Task directions: Using the data below, copy every line that contains the word "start".

Recorded data:
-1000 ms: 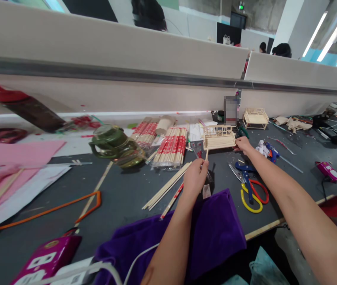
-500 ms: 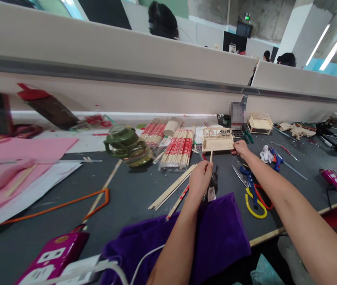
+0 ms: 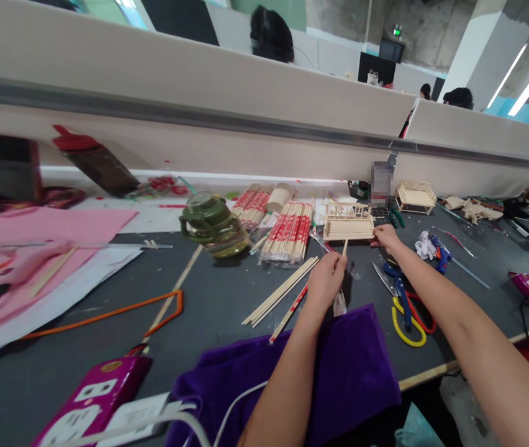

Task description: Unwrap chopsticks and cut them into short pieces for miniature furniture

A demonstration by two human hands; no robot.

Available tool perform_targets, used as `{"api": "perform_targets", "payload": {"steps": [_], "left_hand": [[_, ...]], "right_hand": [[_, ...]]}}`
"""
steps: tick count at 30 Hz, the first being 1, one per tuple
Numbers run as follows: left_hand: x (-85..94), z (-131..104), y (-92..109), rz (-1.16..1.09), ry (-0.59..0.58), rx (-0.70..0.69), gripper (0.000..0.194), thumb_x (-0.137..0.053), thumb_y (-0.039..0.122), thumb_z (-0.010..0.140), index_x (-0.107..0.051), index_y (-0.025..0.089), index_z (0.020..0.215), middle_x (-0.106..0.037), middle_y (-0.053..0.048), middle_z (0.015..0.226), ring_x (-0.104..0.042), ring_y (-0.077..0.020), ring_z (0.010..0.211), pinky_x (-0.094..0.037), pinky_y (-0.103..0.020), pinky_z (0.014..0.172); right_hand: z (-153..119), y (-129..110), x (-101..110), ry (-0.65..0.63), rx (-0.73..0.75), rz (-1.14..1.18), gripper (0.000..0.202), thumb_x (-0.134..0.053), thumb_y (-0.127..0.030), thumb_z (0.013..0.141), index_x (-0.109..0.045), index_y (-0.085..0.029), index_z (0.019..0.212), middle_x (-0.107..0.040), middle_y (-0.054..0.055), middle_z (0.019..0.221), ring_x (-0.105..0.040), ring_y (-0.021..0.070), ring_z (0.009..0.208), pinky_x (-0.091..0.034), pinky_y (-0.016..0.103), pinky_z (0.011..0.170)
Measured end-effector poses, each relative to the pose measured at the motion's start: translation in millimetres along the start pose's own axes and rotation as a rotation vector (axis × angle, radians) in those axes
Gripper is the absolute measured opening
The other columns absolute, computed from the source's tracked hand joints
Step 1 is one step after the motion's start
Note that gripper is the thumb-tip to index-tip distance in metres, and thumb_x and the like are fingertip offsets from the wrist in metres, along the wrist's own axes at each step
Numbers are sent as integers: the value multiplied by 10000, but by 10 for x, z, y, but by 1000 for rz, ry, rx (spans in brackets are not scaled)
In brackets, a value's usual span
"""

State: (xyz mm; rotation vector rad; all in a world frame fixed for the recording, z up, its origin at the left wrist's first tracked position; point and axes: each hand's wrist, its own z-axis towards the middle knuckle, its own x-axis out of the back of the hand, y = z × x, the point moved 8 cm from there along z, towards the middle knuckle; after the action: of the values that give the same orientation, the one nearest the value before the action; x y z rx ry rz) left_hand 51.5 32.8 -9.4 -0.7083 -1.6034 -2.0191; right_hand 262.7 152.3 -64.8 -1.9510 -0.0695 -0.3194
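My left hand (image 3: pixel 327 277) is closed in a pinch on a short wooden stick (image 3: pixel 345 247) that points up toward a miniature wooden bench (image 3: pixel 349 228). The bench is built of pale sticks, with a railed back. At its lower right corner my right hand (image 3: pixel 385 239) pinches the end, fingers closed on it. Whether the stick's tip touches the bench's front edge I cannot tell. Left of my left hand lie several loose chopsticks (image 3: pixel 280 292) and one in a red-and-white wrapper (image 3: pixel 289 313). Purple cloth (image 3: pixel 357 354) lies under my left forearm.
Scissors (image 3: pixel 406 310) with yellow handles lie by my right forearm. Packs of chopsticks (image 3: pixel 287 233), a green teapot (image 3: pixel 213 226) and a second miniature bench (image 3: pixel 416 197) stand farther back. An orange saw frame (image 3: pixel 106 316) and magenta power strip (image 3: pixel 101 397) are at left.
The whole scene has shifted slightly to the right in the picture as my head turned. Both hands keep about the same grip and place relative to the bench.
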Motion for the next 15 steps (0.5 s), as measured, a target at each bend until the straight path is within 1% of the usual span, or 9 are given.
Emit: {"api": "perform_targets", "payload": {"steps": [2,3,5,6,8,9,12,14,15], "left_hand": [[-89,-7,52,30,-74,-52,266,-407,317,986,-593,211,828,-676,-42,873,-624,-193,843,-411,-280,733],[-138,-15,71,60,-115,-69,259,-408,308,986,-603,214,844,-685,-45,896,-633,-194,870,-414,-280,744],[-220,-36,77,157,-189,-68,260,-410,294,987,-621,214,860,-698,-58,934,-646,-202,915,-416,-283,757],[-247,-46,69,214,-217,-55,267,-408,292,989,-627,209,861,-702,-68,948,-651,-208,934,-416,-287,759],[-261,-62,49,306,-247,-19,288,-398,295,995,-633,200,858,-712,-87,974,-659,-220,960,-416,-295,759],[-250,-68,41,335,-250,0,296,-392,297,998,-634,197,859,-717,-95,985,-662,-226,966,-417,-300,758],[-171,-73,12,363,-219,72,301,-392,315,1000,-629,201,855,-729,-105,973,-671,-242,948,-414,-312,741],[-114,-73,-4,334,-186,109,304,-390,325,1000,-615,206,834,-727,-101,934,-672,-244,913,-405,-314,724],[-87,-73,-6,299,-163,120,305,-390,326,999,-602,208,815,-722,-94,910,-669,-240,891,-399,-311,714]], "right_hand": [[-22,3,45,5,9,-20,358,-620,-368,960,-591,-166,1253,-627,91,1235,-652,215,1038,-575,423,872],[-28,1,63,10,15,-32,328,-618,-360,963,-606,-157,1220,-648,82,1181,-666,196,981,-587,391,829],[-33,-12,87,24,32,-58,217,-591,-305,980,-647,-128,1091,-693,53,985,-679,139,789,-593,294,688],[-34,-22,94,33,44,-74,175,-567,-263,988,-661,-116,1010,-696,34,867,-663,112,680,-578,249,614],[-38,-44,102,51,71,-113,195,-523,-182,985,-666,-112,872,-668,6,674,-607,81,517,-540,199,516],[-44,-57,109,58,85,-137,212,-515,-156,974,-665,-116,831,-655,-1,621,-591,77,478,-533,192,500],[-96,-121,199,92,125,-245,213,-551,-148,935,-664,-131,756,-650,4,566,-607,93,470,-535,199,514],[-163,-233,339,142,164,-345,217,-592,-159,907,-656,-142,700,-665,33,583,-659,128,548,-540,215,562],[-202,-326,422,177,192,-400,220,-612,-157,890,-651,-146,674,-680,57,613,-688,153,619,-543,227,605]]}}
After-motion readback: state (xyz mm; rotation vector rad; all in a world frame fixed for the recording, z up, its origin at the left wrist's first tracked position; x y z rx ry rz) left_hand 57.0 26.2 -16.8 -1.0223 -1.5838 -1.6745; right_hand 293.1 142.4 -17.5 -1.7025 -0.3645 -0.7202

Task output:
Measured end-effector poses, each relative to the pose measured at the motion's start: translation in millimetres along the start pose's own axes and rotation as a rotation vector (axis × angle, radians) in those axes
Step 1 is one step after the motion's start

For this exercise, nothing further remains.